👋 Hello, it's Awais.
As a full-time open-sourcerer, I'm humbled to share that I've won awards for my open source work and prestigious titles like Google Developers Expert. But as an indie-maker just like any of you, I struggle with many basic things, have all kinds of fear, and haven't figured out life.
In this post, I share what it feels like being an Independent Marker, Full-time Open Sourcerer, and a course author. Especially nowadays, amidst the coronavirus outbreak.
I pre-launched a course NodeCLI.com — this is my first time pre-launching a course with pre-order stuff and all. And honestly, it was super scary to do that.
Takes a lot of guts. The constant fear of failure after taking people's money is not a good thing. As you may know, I launched VSCode.pro before this one, which has done very well. Over 14,192 developers learning power user workflows and switched to VSCode.
I wanted to launch this NodeCLI.com course weeks ago but just kept testing the entire setup, in hindsight I might have been dealing with imposter syndrome, procrastination, and fears of being an indie maker.

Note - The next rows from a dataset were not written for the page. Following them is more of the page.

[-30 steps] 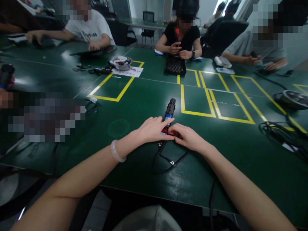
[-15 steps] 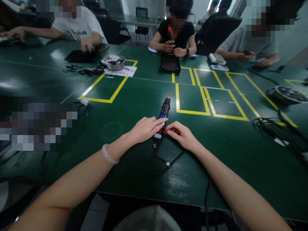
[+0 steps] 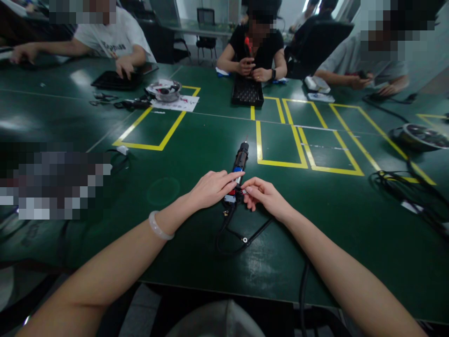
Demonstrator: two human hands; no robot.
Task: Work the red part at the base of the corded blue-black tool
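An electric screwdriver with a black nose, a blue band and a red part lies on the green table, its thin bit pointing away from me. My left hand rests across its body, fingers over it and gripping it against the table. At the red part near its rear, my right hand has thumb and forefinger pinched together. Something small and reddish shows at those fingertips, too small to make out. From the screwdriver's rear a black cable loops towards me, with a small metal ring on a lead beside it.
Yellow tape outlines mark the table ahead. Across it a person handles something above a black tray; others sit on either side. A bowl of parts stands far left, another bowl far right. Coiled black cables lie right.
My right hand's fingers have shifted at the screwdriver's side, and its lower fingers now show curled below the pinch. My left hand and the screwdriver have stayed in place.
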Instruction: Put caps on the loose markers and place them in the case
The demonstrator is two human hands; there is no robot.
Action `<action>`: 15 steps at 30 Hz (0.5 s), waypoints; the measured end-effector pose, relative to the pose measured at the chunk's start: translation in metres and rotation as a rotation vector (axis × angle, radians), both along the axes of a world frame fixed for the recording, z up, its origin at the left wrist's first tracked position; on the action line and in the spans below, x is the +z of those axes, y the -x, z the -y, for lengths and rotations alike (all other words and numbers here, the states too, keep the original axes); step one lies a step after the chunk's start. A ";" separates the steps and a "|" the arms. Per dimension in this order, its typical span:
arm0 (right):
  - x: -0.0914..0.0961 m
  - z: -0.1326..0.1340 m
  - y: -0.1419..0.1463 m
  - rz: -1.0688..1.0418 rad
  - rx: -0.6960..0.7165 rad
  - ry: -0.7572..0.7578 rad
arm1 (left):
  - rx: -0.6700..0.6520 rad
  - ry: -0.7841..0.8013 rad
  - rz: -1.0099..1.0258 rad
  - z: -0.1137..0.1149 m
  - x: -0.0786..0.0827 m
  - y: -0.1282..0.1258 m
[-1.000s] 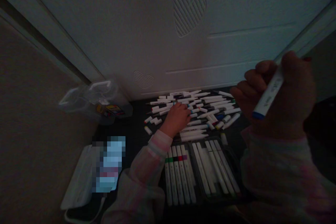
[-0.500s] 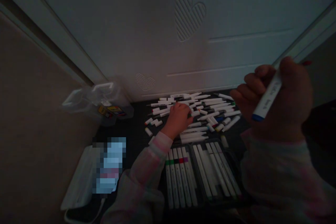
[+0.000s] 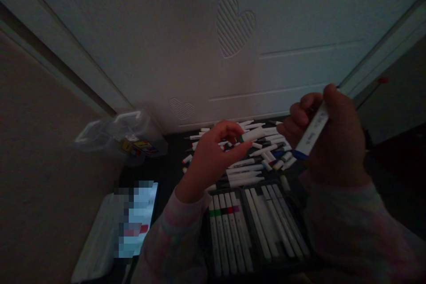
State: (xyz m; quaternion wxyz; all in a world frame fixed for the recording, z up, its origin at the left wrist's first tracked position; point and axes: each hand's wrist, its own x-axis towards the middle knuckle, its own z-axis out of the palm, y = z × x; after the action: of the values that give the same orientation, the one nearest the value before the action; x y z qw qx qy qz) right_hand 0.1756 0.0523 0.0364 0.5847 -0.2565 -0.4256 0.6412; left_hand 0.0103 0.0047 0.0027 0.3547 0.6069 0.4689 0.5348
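My right hand (image 3: 339, 137) is raised at the right, its fingers closed around a white marker (image 3: 312, 135). The marker is tilted, with its blue end pointing down and left. Above the pile, my left hand (image 3: 218, 153) pinches a small white marker cap (image 3: 252, 135) with a green end between thumb and fingers. Under and behind that hand lies a heap of white markers (image 3: 244, 173) and loose caps (image 3: 266, 156), partly hidden by it. Nearer to me, a black marker case (image 3: 258, 255) holds several white markers standing in rows, some with coloured bands.
To the left stands a clear plastic box (image 3: 151, 135) with small packets inside. In front of it lie a phone (image 3: 143, 213) with a lit, blurred screen and a white case-like object (image 3: 100, 235). A white panel (image 3: 149, 53) with heart reliefs rises behind the dark tabletop.
My left hand has lifted from the pile towards me, and a green-ended cap now shows in its fingers. My right hand has shifted left with the blue-ended marker.
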 end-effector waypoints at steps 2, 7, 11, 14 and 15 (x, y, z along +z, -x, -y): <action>-0.003 0.000 0.002 0.013 -0.011 -0.007 | 0.024 -0.050 -0.038 0.004 0.003 -0.001; -0.007 -0.003 0.003 0.064 -0.015 -0.056 | 0.078 -0.155 -0.086 0.012 0.010 -0.003; -0.009 -0.005 0.003 0.055 -0.034 -0.048 | 0.103 -0.224 -0.109 0.014 0.012 -0.004; -0.010 -0.006 0.003 0.041 -0.037 -0.045 | 0.114 -0.269 -0.141 0.015 0.011 -0.006; -0.010 -0.006 0.003 0.040 -0.034 -0.044 | 0.115 -0.276 -0.151 0.015 0.011 -0.007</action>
State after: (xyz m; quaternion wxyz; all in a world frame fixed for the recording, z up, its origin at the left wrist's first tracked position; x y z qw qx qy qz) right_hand 0.1724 0.0581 0.0262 0.5925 -0.2634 -0.4468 0.6164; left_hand 0.0173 -0.0106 0.0142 0.2005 0.6606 0.4504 0.5662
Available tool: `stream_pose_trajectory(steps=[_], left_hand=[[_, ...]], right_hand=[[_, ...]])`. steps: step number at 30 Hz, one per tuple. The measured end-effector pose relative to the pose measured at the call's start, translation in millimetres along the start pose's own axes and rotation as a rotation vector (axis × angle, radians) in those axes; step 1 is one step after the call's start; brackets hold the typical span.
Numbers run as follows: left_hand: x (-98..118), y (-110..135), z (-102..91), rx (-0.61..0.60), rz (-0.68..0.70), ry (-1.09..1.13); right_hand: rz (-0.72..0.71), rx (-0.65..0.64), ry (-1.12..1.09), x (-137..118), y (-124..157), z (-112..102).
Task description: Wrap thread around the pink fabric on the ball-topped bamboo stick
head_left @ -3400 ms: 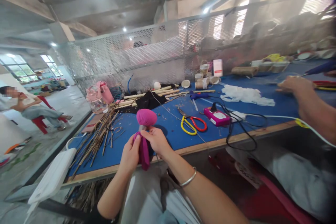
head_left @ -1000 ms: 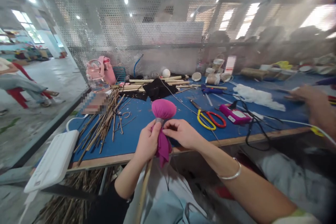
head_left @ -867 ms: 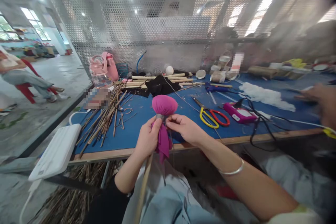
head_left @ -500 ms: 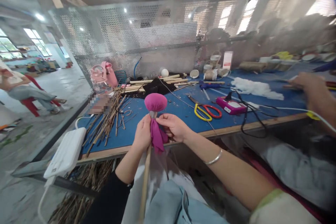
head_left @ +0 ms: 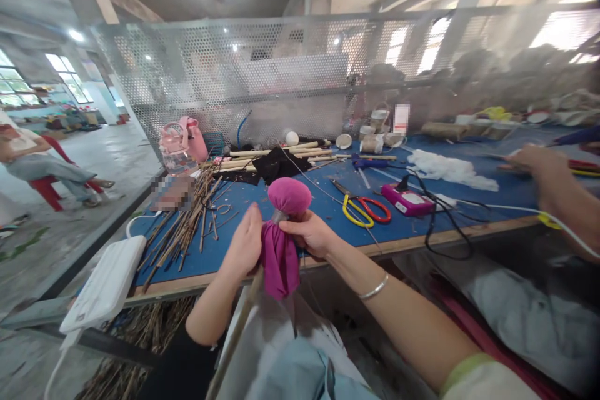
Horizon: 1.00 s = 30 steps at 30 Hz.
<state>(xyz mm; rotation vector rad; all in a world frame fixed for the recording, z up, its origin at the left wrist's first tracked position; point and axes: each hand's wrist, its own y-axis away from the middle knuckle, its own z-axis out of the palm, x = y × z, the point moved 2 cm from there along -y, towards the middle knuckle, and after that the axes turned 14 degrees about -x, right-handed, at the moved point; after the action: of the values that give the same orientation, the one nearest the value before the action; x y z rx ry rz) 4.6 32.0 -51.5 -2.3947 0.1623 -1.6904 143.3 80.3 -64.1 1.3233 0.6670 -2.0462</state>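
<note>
A magenta cloth ball (head_left: 289,195) sits on top of a wooden stick (head_left: 234,337), with the cloth's loose tail (head_left: 279,259) hanging below its tied neck. My left hand (head_left: 244,247) is closed round the stick and cloth just under the neck. My right hand (head_left: 310,231) pinches the neck from the right side, a thin thread running off it. Both hands are above the near edge of the blue table (head_left: 262,225). A silver bangle (head_left: 374,289) is on my right wrist.
On the table lie a heap of twigs (head_left: 187,225), yellow and red scissors (head_left: 363,208), a pink device (head_left: 407,199) with black cables, white stuffing (head_left: 450,169), black cloth (head_left: 276,165) and a pink bottle (head_left: 180,147). Another person's hand (head_left: 539,159) works at right. A person sits far left (head_left: 32,162).
My hands stayed on the neck of the cloth ball, working round it. The cloth tail now hangs fuller and lower. The stick has tilted slightly, and my view has shifted.
</note>
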Motion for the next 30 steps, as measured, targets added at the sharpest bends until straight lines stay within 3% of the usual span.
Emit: stream_pose_trajectory(steps=[2,3,6,9,13,18,24,30], left_hand=[[15.2,3.0,-7.9,0.151,0.027,-0.205],[22.2,5.8,-7.1,0.16,0.057,-0.249],[28.2,15.2,10.5,-0.018,0.075,-0.135],[12.4,21.8,27.7,-0.091,-0.017,-0.128],[-7.6,21.1,30.1,-0.11,-0.001,-0.126],[-7.9,17.5,25.1,-0.084,0.009,-0.121],[-5.2,18.7,29.1,-0.1,0.029,-0.135],[-4.4,22.3,31.5,-0.112,0.056,-0.221]], right_hand=[[-0.076,0.015,-0.033,3.4,0.9,4.9],[-0.105,0.009,-0.046,4.8,0.9,8.0],[-0.123,-0.026,-0.05,8.6,-0.8,14.9],[-0.097,0.002,-0.061,10.0,-1.8,14.0],[-0.076,0.013,-0.031,6.3,1.4,7.5],[0.086,-0.081,0.068,1.0,12.9,1.6],[0.005,0.056,0.346,-10.6,25.6,0.3],[0.038,0.071,0.145,-11.1,29.5,7.4]])
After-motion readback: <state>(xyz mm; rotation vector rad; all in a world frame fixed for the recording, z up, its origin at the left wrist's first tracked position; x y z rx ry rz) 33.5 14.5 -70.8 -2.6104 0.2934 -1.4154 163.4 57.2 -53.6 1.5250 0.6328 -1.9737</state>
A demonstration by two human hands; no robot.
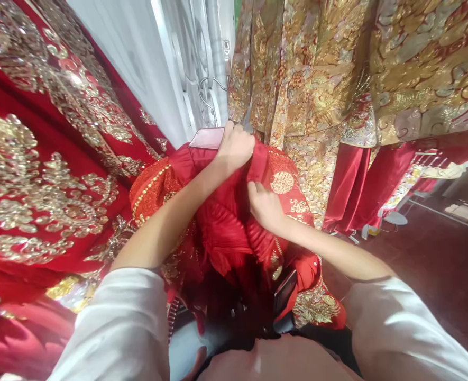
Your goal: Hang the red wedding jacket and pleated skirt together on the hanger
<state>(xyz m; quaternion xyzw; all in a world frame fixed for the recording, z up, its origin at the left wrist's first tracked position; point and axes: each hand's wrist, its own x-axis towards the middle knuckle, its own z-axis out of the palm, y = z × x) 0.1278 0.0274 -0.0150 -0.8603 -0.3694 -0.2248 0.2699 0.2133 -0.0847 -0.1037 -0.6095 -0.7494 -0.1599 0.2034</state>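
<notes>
A red embroidered jacket (226, 227) with gold motifs hangs in front of me, its inside lining facing up. At its neck, beside a pale label (207, 138), my left hand (237, 145) is closed in a fist on the upper edge. Lower and to the right, my right hand (264, 205) pinches the front edge near a round gold emblem (282, 182). The metal hanger hook (208, 98) rises above the collar. My fingertips are partly hidden by the cloth and knuckles.
Red garments with heavy gold sequins (27, 190) hang close on the left. Gold brocade garments (317, 63) hang on the right, with red cloth (348, 185) below them. A white panel (130, 47) stands behind. Dark red floor (436, 264) shows at right.
</notes>
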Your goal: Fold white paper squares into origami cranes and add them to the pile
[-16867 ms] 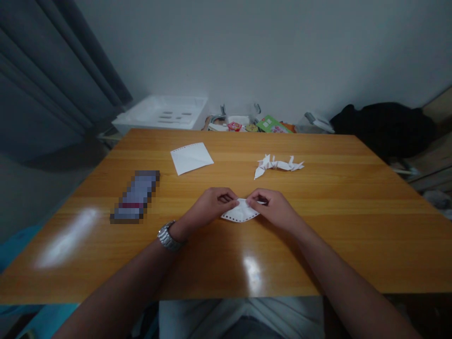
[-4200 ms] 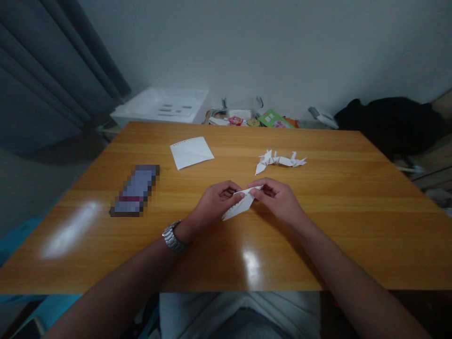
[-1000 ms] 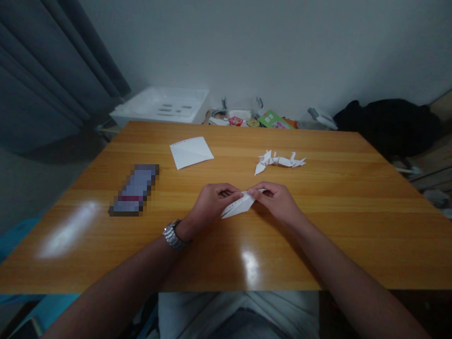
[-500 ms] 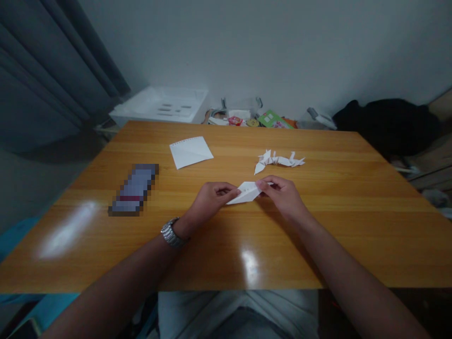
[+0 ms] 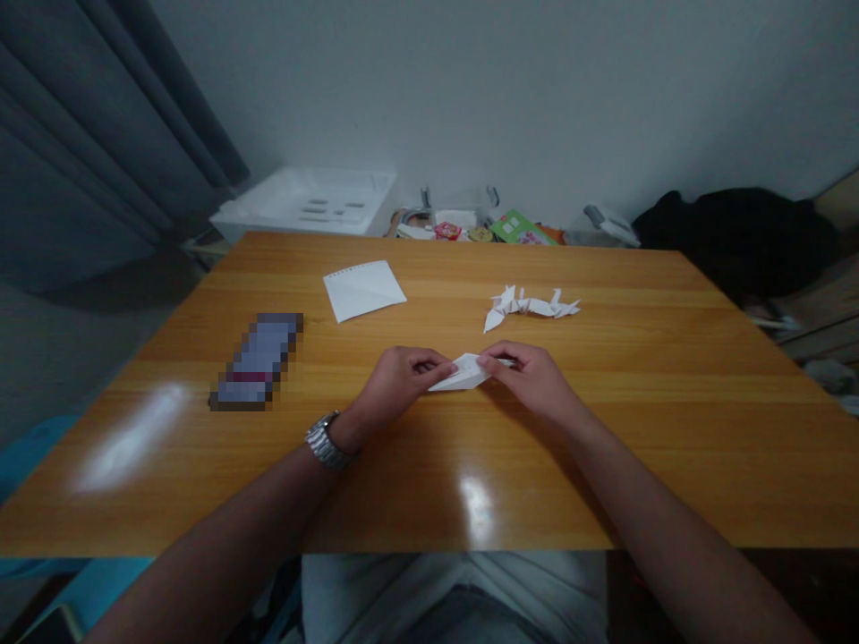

So, first of all, I'm happy to check-off that milestone — Woohoo! 🥳🥳🥳
Fears of Indie Makers
As an indie-maker, I wanted to talk about this in a bit more open fashion. As a creator, we struggle with a lot of things. It's about time I share mine. Maybe some of you can relate.
Fear of Failure
What if no one buys what I am building?
When I was working on my VSCode course I was afraid. What if I failed? What if everyone found out, my workflows aren't that great. You know maybe this just me who likes to create multiple cursors and write quickly.
Fear of Success
What if I succeed?
Took about 1.5 years to launch my first course. I wrote about how I created my own course platform. Then when I launched my VSCode course, I had a great first two months; I hit about 900 sales and about USD 75,000 in revenue.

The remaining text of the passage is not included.